- [TASK DETAILS]:
Copy out exactly the lines from the start of the data to the line containing "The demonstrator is". Include both.

[Opening SUPPLIED DATA section]

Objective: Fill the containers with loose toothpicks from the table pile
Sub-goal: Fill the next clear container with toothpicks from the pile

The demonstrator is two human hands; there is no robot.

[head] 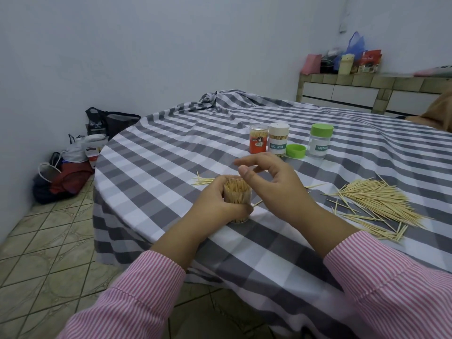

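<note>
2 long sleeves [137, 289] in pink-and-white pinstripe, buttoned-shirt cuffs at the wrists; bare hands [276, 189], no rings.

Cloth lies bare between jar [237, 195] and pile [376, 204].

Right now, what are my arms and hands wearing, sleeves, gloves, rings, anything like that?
Both arms wear long shirt sleeves in thin pink and white stripes, with buttoned-style cuffs that end just above the wrists. The left hand and right hand are bare: no gloves, and no rings, watch or bracelet show from this view.
</note>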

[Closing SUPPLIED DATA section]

- [TASK OUTPUT]:
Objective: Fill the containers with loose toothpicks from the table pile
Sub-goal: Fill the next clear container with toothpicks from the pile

The demonstrator is two human hands; there is no robot.

At this point, the answer is complete.